More men than women were interviewed in this study. Gender was a significant factor in this study with more men (61.7%) presenting late to health facilities than women (P=0.039). Previous studies have reported similar findings; a study in South Africa [9
] and Uganda [10
], reported that male gender is associated with longer patient delay. Since previous studies female are better health seekers than male [11
], it means that men are likely to present to health facilities after the disease has already progressed. Women are most likely to present themselves frequently to medical facilities as compared to men due to issues regarding reproductive health or when they are taking their children to the hospitals and therefore their symptoms are more likely to be captured and treated on time.
Age was not a contributing factor in this study; however age group 30-39 years apparently had the highest proportion of late presentation (46%). Majority of the respondents who presented late in this age group were male (62.3%). The delays in this group could be because the respondents are most likely involved in so many other responsibilities that the symptoms go on unnoticed. For instance they are likely to be involved in work or could be busy looking after their families. They are therefore likely to seek care when the symptoms have already progressed. In other studies different age groups have been attributed to patient delay. A similar study in Western Kenya found that most delays occurred in age group 45 years and over [8
The level of education of the participants of this study was low with majority of them having attained education up to primary class 5-8. There was significant association between the level of education and late presentation of the suspected TB cases to management facilities (P=0.001). This was in line with a study in Western Ethiopia (P=0.074) [12
]. Education would provide individuals on knowledge on the importance of timely diagnosis and the importance of seeking proper medical care after falling ill. This means that individuals with low levels of education are less likely to know the importance of seeking medical care as soon as symptoms start. They may not able to know what disease the symptoms are associated with and also the symptoms may also seem too mild to warrant any medical attention.

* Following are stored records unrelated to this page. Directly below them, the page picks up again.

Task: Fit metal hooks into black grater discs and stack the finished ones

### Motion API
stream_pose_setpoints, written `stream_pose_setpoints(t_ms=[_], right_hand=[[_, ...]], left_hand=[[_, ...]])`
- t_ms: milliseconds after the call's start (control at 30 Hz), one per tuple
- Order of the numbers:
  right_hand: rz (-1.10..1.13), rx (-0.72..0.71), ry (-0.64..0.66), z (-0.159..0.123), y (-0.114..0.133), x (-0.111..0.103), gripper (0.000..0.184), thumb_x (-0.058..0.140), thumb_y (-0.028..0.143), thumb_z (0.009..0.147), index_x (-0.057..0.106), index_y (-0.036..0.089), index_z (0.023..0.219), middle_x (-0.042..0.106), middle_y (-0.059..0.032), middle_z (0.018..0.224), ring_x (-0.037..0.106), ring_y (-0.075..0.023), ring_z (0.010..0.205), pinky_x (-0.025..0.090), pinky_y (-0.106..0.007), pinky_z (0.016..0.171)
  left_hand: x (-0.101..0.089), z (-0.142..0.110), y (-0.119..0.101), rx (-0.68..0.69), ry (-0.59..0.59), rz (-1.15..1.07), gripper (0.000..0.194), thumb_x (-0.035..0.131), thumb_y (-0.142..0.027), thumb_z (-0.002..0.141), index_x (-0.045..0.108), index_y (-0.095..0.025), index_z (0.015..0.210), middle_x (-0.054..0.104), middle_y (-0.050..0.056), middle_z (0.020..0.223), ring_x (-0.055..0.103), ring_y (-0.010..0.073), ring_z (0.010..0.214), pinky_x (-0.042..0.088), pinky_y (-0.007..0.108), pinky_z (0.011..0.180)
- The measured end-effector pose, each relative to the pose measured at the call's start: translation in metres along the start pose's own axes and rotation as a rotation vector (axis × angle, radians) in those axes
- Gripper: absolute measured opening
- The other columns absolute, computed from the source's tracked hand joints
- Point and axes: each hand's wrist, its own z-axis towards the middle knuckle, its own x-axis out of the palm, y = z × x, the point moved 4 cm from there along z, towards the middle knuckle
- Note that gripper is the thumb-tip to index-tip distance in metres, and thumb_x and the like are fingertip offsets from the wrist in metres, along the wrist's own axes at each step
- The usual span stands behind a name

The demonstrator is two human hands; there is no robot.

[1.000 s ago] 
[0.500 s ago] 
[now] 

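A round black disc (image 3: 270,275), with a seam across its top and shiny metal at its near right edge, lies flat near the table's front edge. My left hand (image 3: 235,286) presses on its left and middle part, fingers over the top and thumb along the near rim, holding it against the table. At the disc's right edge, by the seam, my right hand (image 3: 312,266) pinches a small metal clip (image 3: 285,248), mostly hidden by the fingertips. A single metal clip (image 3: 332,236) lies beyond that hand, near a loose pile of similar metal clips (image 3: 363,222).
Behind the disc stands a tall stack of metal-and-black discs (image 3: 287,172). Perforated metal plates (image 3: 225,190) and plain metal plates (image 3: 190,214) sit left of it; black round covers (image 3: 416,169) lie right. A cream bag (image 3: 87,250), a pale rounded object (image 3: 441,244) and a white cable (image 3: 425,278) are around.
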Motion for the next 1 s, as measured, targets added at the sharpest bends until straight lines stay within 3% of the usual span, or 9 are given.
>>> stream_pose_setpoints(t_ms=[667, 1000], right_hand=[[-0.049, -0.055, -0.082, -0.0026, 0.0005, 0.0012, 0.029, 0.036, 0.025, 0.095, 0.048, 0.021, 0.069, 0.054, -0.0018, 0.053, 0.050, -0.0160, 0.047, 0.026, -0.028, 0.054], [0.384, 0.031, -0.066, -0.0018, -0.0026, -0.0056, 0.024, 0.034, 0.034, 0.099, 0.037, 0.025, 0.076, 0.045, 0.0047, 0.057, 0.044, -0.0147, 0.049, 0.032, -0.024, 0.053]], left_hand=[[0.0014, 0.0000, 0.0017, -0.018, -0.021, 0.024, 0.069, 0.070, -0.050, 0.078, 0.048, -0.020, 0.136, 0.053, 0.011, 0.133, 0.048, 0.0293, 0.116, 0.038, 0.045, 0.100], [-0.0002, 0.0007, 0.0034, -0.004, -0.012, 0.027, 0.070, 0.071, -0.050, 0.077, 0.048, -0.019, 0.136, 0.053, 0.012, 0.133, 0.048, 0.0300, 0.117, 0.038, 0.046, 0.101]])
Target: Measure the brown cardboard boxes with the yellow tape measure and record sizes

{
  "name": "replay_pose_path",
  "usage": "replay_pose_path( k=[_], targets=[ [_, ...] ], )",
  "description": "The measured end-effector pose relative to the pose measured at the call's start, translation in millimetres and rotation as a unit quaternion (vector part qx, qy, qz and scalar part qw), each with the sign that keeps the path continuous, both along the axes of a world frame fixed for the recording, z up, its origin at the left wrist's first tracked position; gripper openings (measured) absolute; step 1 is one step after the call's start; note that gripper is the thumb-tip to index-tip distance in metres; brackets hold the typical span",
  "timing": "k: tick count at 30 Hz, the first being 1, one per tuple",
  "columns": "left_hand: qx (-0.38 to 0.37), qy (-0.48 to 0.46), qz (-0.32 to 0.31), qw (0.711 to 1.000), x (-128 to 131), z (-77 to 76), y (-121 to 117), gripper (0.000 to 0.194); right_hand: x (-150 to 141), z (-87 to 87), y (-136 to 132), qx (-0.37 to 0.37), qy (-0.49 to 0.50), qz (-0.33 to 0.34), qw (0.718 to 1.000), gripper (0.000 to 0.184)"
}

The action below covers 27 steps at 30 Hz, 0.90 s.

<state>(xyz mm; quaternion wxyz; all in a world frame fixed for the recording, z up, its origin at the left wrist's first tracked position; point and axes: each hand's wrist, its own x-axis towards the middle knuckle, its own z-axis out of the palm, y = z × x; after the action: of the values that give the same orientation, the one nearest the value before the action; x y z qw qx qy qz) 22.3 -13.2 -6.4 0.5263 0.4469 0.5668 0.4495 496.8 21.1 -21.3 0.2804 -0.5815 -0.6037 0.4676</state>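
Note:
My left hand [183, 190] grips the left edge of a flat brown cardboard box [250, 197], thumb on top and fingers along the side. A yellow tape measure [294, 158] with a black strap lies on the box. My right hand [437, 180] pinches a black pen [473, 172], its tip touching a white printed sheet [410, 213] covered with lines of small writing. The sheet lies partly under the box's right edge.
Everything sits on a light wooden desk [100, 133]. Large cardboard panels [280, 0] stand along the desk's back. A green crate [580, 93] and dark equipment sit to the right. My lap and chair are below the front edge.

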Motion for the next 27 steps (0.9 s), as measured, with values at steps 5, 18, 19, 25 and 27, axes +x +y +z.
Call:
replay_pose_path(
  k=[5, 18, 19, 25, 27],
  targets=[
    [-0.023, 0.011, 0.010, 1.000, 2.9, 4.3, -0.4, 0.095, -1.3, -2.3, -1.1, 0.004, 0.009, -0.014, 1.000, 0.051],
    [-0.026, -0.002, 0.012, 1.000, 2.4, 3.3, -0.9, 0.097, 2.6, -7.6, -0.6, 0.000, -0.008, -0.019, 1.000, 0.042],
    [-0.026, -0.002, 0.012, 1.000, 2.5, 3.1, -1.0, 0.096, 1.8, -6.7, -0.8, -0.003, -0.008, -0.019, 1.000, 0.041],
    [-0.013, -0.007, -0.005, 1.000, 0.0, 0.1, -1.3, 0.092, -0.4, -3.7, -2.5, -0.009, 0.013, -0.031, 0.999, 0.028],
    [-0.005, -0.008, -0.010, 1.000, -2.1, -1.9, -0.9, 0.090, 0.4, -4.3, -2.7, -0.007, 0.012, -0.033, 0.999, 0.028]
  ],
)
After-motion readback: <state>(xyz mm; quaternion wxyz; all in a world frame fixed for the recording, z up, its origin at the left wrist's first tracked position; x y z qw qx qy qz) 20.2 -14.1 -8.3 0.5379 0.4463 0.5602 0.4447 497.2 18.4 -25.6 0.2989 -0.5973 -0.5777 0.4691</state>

The first place where the participants sought medical care (drug store) after onset of symptoms was associated with late presentation in this study (P=0.001). Majority of the respondents revealed that they bought over the counter drugs after onset of the symptoms (56%). This study shows that majority of the patients sought medical care after other ways of relieving the symptoms had failed or the symptoms had worsened. The first place of medical care has been seen as a contributing factor to late presentation in several studies. For example a study in Kampala showed that 78% of the participants sought care first in drug stores after onset of symptoms [10
] TB symptoms are not so specific and can be easily confused with symptoms of other diseases for example Common cold. Patients would most likely deem the symptoms as mild and opt to look for other ways of relieving the symptoms before seeking proper medical care.
The participants had varying reasons for presenting late to the management facilities. However majority of the respondents thought that the symptoms were mild and would go away (63.8%). The symptoms could easily be confused with a common cold and therefore individuals are less likely to seek medical care in time. In a study in Southern India, the participants revealed that they did not think the symptoms were serious enough to warrant medical care [13
] In this study, most of the delays were noted among those respondents who thought that their symptoms were mild (66.5%).

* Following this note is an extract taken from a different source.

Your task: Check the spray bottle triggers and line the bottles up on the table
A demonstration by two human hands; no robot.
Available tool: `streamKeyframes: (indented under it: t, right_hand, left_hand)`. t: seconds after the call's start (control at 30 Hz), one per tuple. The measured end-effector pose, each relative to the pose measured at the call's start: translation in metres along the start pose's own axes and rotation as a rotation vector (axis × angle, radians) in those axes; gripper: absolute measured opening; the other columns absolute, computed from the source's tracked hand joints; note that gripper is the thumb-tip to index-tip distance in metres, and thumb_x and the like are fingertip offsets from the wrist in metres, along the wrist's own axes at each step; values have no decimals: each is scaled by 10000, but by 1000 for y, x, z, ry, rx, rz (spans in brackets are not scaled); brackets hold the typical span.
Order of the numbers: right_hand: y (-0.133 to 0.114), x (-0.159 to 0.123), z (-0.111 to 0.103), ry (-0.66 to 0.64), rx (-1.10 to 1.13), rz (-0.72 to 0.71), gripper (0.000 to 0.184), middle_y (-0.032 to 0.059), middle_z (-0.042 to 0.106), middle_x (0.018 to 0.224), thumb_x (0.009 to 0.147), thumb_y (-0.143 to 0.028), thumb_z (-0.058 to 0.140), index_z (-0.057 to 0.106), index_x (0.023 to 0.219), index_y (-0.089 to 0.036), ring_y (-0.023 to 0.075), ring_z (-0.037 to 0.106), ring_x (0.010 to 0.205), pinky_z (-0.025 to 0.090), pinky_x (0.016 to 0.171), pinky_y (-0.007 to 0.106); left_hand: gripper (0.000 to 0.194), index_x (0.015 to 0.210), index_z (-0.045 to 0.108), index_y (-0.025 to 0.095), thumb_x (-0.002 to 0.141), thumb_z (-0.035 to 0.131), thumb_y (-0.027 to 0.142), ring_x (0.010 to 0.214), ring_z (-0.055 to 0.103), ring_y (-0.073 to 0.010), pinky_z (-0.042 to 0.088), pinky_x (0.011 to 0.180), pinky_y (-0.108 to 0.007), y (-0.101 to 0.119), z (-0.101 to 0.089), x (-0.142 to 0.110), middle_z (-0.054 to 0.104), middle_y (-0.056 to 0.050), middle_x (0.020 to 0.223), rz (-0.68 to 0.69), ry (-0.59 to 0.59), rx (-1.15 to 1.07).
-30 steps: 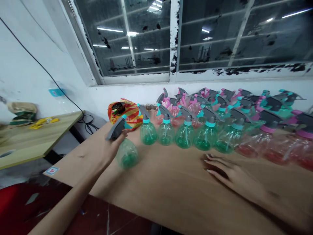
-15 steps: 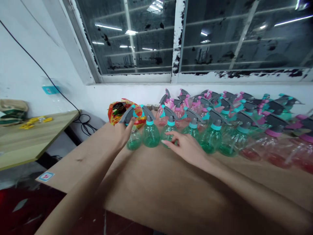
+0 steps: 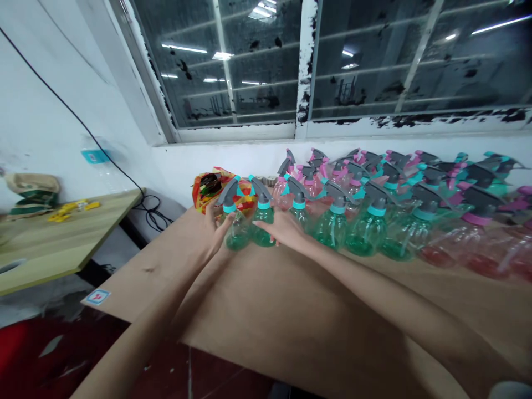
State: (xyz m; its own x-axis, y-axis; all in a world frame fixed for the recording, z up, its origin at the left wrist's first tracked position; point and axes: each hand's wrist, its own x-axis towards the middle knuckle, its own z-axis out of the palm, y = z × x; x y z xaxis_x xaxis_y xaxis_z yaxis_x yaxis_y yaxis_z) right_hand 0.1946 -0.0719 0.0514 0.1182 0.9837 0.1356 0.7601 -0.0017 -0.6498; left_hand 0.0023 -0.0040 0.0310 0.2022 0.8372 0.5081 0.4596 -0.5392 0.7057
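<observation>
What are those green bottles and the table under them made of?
Green bottles: probably plastic, see-through and glossy, as their sides catch bright highlights. Table: perhaps wood-based board, smooth and matte, judging by its brown top with little shine.

No word or number can be read here. On the near left corner of the brown table there is a sticker with blue border and red mark, and its lettering, if any, is too small. At far left, the blue label on a clear plastic bottle is also not legible.

Light is dim; white streaks glare in the dark glass window; soft shadows cross the flat brown worktop.
</observation>
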Motion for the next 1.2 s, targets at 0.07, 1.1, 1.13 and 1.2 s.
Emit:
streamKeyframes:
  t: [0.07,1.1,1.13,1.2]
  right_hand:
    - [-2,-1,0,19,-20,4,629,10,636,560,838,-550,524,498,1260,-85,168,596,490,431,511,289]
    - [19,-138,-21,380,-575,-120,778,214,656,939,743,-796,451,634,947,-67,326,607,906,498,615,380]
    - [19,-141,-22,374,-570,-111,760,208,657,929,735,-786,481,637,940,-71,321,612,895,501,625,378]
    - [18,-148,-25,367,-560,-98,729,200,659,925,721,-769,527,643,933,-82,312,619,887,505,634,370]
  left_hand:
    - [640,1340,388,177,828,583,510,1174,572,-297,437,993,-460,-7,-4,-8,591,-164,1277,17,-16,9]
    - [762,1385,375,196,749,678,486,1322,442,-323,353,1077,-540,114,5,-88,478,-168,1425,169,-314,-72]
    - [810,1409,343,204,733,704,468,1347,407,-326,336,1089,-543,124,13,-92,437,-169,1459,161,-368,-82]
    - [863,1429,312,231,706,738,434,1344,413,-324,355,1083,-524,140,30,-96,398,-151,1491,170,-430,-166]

Several limitations were observed in this study. Information for this study relied on the respondents responses and therefore was prone to recall bias. The participants were most likely unable to reveal if they visited herbalists for treatment due to fear of criticism. The study dealt solely on patient interviews and was therefore unable to establish health system factors that lead to delay in diagnosis treatment which is an equally important area.
Despite the limitations, the information obtained could be generalized to the entire Dagoretti district. This study is very important since it is one of the first in Nairobi to publish on the factors that lead to delay. The findings of this study identified the factors that lead to late presentation and recommends that the DLTLD should embark on countrywide campaigns to educate the population on the importance of timely diagnosis and treatment of TB.
The factors established to lead to patient delay in this study included gender, level of education and the place where medical care was sought first after onset of symptoms. This study recommends that the DLTLD embark on comprehensive campaigns to educate people on the signs and symptoms of TB as well as the importance of timely diagnosis of the disease. More studies on delayed diagnosis should also be done in order to establish factors that were not covered in this study for example the issue of stigmatization.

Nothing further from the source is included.